Thursday, 13 January 2011

What is Randomness?


The BBC Radio 4 programme 'In Our Time' looked at the topic of randomness today. The In Our Time website has a link to the programme on the iPlayer, if you missed it first time round.

What is meant by randomness? Well, a truly random event is not deterministic, i.e. it is not possible to determine the next outcome, based upon the previous outcomes, or on anything else.

In actual fact, random processes are very important in lots of areas of maths, science and life in general, but truly random processes are remarkably difficult to achieve. Why should this be the case? Because in theory, many processes that we consider to be random, such as rolling a dice, are in fact deterministic. You could, theoretically, determine the outcome of the dice roll if you knew its exact position, size, etc.

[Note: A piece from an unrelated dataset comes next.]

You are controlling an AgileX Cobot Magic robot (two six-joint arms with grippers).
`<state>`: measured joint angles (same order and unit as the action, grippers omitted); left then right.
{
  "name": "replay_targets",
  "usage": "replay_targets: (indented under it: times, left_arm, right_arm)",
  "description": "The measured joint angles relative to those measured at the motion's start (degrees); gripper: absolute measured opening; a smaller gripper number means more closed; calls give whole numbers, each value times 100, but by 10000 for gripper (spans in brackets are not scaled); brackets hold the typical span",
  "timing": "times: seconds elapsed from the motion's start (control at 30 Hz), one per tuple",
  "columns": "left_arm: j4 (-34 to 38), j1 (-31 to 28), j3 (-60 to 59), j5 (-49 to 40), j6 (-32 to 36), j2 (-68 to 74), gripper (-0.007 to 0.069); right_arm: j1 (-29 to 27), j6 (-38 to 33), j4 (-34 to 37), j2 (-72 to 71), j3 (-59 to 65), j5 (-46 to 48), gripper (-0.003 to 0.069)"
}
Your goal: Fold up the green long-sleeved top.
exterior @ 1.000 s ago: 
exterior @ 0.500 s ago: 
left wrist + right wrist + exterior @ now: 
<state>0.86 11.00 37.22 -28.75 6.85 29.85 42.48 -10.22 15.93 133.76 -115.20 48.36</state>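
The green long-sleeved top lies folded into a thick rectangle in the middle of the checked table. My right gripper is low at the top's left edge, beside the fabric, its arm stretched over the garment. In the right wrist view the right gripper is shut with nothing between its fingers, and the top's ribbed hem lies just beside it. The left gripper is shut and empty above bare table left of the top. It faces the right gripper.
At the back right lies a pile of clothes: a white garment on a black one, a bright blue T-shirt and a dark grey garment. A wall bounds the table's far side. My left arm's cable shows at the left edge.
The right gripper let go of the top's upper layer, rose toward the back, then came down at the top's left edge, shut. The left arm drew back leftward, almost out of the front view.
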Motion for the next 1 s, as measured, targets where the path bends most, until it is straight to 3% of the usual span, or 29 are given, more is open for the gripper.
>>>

The ancient Greek philosopher and mathematician Democritus (ca. 460 BC – ca. 370 BC) was a member of the group known as Atomists. This group of ancients were the pioneers of the concept that all matter can be subdivided into its fundamental building blocks, atoms. Democritus decreed there was no such thing as true randomness. He gave the example of two men meeting at a well, both of whom consider their meeting to have been pure chance. What they did not know is that the meeting was probably pre-arranged by their families. This can be considered an analogy for the deterministic dice roll: there are factors determining the outcome, even if we cannot measure or control them precisely.

Epicurus (341 BC – 270 BC), a later Greek mathematician, disagreed. Although he had no idea how small atoms really were, he suggested they swerve randomly in their paths. No matter how well we understand the laws of motion, there will always be randomness introduced by this underlying property of atoms.

Aristotle worked further on probability, but it remained a non-mathematical pursuit. He divided all things into certain, probable and unknowable, for example writing about the outcome of throwing knuckle bones, early dice, as unknowable.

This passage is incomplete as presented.